Work task ▸ Take the entries that follow and return exactly the lines from the one holding "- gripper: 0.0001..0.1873" through the one holding "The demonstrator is", both included. Nothing else is needed.

Records from a collection:
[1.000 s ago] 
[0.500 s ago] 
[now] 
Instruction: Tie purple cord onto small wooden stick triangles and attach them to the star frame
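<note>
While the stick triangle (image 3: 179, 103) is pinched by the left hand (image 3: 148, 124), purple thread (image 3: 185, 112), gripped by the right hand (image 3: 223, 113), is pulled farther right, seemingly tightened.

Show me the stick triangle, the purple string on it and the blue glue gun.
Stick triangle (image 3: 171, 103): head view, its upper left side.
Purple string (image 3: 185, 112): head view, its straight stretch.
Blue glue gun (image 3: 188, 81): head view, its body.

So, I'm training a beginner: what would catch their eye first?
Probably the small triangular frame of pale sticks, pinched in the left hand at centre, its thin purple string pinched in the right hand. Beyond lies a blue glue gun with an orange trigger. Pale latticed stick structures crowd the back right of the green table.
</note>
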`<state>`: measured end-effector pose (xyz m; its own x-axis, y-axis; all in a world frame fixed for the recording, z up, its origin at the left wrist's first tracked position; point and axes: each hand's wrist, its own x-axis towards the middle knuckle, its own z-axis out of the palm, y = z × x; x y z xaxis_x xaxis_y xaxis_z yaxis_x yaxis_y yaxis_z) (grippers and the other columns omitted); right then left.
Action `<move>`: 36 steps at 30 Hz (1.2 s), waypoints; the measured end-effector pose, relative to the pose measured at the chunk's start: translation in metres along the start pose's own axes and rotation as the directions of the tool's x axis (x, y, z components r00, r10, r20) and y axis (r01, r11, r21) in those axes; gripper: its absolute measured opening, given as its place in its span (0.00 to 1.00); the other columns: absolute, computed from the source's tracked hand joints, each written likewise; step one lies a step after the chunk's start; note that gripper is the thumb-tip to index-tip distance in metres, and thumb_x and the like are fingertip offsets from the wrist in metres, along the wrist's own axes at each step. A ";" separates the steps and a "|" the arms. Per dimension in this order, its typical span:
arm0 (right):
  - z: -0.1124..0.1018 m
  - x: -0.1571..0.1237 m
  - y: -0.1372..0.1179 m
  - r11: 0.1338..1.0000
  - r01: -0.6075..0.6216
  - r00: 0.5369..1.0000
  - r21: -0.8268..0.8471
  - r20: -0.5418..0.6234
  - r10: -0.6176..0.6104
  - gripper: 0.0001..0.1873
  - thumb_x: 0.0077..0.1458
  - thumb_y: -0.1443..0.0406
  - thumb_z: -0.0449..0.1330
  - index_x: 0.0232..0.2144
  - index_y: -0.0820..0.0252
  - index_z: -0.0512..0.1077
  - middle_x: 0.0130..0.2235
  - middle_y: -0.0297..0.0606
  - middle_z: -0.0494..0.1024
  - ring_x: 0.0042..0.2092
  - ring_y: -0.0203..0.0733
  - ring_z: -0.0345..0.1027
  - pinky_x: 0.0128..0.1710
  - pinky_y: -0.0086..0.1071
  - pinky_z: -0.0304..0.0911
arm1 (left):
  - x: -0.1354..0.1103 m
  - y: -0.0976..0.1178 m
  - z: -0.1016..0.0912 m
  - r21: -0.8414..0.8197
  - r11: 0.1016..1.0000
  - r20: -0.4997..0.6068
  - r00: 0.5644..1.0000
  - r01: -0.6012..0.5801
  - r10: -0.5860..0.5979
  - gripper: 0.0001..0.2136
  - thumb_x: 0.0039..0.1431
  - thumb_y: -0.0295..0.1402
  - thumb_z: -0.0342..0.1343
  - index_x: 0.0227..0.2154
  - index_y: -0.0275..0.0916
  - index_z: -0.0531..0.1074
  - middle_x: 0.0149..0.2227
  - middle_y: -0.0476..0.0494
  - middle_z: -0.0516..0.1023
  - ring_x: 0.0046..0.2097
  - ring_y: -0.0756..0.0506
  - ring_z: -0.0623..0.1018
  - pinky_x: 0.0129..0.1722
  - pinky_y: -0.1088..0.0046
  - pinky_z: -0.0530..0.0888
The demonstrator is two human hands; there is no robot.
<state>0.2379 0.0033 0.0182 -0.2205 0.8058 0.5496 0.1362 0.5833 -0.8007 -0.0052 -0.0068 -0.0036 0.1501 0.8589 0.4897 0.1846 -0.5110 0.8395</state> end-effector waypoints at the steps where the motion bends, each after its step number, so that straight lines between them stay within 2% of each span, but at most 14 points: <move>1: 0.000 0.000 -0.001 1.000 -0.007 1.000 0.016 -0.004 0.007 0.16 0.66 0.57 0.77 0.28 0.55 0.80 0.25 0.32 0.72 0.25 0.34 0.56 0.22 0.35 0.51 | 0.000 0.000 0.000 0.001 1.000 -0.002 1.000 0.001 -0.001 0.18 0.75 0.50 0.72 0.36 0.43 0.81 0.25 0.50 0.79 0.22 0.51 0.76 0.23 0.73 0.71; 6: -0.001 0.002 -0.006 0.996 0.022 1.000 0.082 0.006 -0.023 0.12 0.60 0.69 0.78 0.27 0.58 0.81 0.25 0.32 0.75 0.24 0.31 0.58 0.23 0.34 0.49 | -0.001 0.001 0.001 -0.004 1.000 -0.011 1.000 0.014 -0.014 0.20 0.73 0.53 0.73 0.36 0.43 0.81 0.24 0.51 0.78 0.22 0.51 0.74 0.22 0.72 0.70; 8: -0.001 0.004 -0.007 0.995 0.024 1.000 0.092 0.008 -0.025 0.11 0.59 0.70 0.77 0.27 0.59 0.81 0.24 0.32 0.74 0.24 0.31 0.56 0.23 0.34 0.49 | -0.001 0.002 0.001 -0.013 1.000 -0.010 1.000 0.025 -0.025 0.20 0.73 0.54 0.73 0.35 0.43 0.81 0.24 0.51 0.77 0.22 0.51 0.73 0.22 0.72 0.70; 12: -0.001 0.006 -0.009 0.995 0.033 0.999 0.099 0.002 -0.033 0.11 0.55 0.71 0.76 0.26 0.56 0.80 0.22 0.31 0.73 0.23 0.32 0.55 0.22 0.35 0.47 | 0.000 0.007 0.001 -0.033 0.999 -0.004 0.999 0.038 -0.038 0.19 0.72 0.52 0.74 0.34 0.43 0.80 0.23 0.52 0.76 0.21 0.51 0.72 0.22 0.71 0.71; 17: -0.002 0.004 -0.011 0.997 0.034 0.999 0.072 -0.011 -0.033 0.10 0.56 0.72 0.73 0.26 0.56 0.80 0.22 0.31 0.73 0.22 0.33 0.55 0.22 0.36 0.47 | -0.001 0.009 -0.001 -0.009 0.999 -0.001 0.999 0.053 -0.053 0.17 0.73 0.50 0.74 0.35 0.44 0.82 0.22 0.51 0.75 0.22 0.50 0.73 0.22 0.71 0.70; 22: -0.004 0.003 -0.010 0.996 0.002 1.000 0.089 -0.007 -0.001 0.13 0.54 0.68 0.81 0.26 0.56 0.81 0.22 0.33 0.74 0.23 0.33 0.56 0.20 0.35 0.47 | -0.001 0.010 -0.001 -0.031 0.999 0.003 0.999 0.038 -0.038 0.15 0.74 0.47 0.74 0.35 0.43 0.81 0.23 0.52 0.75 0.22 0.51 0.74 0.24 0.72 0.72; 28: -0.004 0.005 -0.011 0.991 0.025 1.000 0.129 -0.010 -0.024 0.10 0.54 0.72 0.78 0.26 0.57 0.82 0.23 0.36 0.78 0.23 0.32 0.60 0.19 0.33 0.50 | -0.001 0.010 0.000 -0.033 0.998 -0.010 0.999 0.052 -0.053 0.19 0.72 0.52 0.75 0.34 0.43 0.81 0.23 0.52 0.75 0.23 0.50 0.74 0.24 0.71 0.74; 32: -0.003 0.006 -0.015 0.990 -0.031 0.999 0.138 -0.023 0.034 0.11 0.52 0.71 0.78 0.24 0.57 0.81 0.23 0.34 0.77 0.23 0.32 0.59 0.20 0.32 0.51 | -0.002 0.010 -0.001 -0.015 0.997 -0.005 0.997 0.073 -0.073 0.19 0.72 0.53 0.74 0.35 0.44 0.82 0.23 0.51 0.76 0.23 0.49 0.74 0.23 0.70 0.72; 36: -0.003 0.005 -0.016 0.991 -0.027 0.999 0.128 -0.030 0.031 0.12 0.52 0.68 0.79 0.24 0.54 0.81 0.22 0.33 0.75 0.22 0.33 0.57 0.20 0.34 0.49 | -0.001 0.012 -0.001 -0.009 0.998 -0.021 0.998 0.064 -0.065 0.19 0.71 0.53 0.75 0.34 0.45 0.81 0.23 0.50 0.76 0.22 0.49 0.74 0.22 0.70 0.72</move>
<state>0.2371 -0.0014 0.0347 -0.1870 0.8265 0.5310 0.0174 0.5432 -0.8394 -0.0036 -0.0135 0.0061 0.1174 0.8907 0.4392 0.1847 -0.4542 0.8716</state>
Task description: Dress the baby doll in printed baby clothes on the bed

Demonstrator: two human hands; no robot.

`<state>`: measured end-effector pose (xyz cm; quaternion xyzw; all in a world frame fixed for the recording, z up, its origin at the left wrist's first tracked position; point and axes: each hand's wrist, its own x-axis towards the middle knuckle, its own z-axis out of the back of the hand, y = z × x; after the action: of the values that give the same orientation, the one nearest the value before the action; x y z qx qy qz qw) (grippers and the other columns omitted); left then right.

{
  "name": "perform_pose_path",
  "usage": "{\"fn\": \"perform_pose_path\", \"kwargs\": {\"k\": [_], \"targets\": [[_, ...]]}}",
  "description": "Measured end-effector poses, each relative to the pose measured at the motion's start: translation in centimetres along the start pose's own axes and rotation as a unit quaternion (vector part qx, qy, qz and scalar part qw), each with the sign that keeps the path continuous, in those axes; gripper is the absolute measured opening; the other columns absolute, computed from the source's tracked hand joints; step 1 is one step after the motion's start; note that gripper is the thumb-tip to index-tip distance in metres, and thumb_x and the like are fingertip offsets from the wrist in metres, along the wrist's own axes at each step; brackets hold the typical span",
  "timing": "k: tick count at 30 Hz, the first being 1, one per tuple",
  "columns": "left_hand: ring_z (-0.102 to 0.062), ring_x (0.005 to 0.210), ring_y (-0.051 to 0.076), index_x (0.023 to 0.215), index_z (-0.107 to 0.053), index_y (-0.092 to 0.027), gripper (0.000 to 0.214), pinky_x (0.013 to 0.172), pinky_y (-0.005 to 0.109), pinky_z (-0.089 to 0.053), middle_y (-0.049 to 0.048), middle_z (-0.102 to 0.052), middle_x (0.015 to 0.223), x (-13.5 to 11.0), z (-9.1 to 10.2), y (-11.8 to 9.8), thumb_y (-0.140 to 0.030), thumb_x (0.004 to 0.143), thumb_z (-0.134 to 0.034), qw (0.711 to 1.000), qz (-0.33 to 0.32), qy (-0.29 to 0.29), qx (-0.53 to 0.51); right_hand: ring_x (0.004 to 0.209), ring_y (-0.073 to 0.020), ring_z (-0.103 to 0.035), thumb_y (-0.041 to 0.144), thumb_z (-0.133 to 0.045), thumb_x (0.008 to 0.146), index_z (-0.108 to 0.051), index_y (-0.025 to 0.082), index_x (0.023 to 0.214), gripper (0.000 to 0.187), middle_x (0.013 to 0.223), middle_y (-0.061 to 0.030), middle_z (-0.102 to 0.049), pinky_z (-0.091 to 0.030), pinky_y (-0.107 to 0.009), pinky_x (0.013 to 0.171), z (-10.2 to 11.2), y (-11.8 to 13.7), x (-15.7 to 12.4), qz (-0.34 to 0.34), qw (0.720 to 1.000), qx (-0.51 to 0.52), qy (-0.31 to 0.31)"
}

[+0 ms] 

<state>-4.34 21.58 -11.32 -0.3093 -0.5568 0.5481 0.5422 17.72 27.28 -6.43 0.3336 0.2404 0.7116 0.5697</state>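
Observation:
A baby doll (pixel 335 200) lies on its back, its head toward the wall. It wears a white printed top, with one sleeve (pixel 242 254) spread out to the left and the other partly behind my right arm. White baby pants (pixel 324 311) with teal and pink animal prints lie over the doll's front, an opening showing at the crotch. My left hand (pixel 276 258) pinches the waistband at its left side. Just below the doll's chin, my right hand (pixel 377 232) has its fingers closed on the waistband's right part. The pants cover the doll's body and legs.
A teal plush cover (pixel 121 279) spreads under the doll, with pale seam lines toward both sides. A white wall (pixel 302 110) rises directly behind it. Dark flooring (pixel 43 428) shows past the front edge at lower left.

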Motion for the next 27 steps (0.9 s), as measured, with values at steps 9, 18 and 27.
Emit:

Result for this exercise ▸
  - gripper: 0.0001..0.1873
  - thumb_x: 0.0077..0.1458
  - thumb_y: -0.1443..0.0406
  - thumb_z: -0.0449..0.1330
  - index_x: 0.0232..0.2144
  - index_y: -0.0820..0.0252
  - index_z: -0.0512..0.1077
  - middle_x: 0.0130..0.2235
  - middle_y: -0.0297..0.0606
  - middle_z: -0.0494..0.1024
  - ring_x: 0.0042..0.2092
  - ring_y: -0.0203..0.0733
  - ring_z: -0.0345..0.1027
  - pinky_x: 0.0128..0.1710
  - pinky_y: -0.0086..0.1071
  - pinky_z: -0.0304..0.0911
arm1 (left):
  - x: -0.1354..0.1103 m
  - y: -0.0976..0.1178 m
  - z: -0.1016..0.0912 m
  - r21: -0.8414..0.8197
  - r11: 0.1016..1.0000
  - r20: -0.4997..0.6068
  - r00: 0.5644..1.0000
  - r01: -0.6012..0.5801
  - r10: -0.5860..0.5979
  - gripper: 0.0001..0.2136
  - thumb_x: 0.0039..0.1431
  - thumb_y: -0.0295..0.1402
  - thumb_z: -0.0342..0.1343
  - index_x: 0.0227..0.2154
  - index_y: -0.0275..0.0916
  - index_z: -0.0531..0.1074
  - middle_x: 0.0149..0.2227
  - middle_y: -0.0476..0.0494
  - middle_z: -0.0516..0.1023
  - ring_x: 0.0046..0.2097
  - ring_y: -0.0756..0.0506
  - ring_z: -0.0623..0.1018
  - pinky_x: 0.0129..0.1722
  - pinky_y: -0.1088..0.0046
  - pinky_z: -0.0530..0.0888
The demonstrator is two human hands; there is no robot.

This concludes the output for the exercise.